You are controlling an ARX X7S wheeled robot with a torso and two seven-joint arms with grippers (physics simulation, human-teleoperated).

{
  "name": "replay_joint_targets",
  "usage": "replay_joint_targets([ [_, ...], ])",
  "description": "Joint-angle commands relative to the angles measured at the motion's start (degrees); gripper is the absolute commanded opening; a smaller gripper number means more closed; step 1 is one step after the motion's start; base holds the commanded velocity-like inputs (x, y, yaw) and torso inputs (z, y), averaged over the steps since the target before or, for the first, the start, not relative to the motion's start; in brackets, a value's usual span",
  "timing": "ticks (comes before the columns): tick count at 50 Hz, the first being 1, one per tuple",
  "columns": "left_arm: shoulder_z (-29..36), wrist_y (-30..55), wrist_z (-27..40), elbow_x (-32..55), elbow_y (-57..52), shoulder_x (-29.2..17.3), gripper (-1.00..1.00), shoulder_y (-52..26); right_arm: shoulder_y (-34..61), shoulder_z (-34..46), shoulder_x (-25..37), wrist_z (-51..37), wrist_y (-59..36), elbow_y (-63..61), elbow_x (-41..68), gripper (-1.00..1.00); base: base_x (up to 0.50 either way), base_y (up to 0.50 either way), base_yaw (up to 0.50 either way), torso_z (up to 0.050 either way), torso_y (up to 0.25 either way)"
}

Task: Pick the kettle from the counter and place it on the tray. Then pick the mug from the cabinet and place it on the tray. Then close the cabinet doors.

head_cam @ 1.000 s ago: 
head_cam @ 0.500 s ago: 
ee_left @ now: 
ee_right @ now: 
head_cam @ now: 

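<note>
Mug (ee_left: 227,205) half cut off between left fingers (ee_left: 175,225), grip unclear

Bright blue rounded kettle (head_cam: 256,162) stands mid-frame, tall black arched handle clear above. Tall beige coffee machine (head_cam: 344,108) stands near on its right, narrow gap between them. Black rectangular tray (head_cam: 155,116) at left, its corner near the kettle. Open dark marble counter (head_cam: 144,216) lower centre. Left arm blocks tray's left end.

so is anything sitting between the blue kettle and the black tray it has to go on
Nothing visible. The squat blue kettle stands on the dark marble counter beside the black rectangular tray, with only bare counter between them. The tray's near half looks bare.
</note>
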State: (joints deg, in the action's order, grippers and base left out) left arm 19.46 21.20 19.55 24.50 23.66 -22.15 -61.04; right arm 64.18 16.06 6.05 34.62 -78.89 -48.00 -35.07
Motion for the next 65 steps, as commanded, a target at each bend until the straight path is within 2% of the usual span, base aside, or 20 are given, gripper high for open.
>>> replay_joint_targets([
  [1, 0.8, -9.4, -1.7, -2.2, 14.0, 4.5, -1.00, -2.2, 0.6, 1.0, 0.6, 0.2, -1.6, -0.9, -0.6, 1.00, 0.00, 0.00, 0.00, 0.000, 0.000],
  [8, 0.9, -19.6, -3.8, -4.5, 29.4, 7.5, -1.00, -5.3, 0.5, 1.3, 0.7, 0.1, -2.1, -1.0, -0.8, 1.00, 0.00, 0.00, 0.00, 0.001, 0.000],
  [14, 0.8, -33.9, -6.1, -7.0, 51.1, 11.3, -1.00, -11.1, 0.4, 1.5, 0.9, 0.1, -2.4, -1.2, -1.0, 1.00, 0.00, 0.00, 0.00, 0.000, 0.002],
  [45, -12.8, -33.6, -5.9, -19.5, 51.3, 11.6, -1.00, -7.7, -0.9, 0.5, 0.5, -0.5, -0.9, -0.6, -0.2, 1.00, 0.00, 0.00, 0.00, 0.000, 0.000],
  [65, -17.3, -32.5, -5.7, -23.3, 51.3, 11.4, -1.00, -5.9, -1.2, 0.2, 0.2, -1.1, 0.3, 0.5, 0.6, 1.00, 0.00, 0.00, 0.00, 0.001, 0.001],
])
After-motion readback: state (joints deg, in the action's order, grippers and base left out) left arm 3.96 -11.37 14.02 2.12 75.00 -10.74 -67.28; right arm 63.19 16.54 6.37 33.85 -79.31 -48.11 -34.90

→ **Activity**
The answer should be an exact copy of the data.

→ **Task answer**
You are controlling an ARX X7S wheeled robot with a torso and two seven-joint arms with grippers (physics simulation, human-teleoperated).

{
  "name": "replay_joint_targets",
  "usage": "replay_joint_targets([ [_, ...], ])",
  "description": "Joint-angle commands relative to the angles measured at the motion's start (degrees); gripper is the absolute commanded opening; a smaller gripper number means more closed; step 1 is one step after the motion's start; base holds the commanded velocity-like inputs (x, y, yaw) and torso inputs (z, y), averaged over the steps since the target before or, for the first, the start, not relative to the motion's start; in brackets, a value's usual span",
  "timing": "ticks (comes before the columns): tick count at 50 Hz, the first being 1, one per tuple",
  "columns": "left_arm: shoulder_z (-29..36), wrist_y (-30..55), wrist_z (-27..40), elbow_x (-32..55), elbow_y (-57..52), shoulder_x (-29.2..17.3), gripper (-1.00..1.00), shoulder_y (-52..26); right_arm: shoulder_y (-34..61), shoulder_z (-34..46), shoulder_x (-25..37), wrist_z (-51..37), wrist_y (-59..36), elbow_y (-63..61), elbow_x (-41..68), gripper (-1.00..1.00); base: base_x (up to 0.50 either way), base_y (up to 0.50 either way), base_yaw (up to 0.50 either way), torso_z (up to 0.050 either way), torso_y (up to 0.25 either way)"
}

Task: Pick the kettle from the counter and place it on the tray. Then pick the mug from the cabinet and place it on the tray. Then close the cabinet doors.

head_cam @ 1.000 s ago: 
head_cam @ 0.500 s ago: 
ee_left @ now: 
ee_right @ now: 
head_cam @ now: 

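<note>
Mug (ee_left: 227,205) half cut off between left fingers (ee_left: 175,225), grip unclear

Bright blue rounded kettle (head_cam: 256,162) stands mid-frame, tall black arched handle clear above. Tall beige coffee machine (head_cam: 344,108) stands near on its right, narrow gap between them. Black rectangular tray (head_cam: 155,116) at left, its corner near the kettle. Open dark marble counter (head_cam: 144,216) lower centre. Left arm blocks tray's left end.

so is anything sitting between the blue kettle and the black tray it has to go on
Nothing visible. The squat blue kettle stands on the dark marble counter beside the black rectangular tray, with only bare counter between them. The tray's near half looks bare.
</note>
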State: (joints deg, in the action's order, grippers and base left out) left arm 19.46 21.20 19.55 24.50 23.66 -22.15 -61.04; right arm 64.18 16.06 6.05 34.62 -78.89 -48.00 -35.07
Motion for the next 65 steps, as commanded, a target at each bend until the straight path is within 2% of the usual span, base aside, or 20 are given, gripper high for open.
>>> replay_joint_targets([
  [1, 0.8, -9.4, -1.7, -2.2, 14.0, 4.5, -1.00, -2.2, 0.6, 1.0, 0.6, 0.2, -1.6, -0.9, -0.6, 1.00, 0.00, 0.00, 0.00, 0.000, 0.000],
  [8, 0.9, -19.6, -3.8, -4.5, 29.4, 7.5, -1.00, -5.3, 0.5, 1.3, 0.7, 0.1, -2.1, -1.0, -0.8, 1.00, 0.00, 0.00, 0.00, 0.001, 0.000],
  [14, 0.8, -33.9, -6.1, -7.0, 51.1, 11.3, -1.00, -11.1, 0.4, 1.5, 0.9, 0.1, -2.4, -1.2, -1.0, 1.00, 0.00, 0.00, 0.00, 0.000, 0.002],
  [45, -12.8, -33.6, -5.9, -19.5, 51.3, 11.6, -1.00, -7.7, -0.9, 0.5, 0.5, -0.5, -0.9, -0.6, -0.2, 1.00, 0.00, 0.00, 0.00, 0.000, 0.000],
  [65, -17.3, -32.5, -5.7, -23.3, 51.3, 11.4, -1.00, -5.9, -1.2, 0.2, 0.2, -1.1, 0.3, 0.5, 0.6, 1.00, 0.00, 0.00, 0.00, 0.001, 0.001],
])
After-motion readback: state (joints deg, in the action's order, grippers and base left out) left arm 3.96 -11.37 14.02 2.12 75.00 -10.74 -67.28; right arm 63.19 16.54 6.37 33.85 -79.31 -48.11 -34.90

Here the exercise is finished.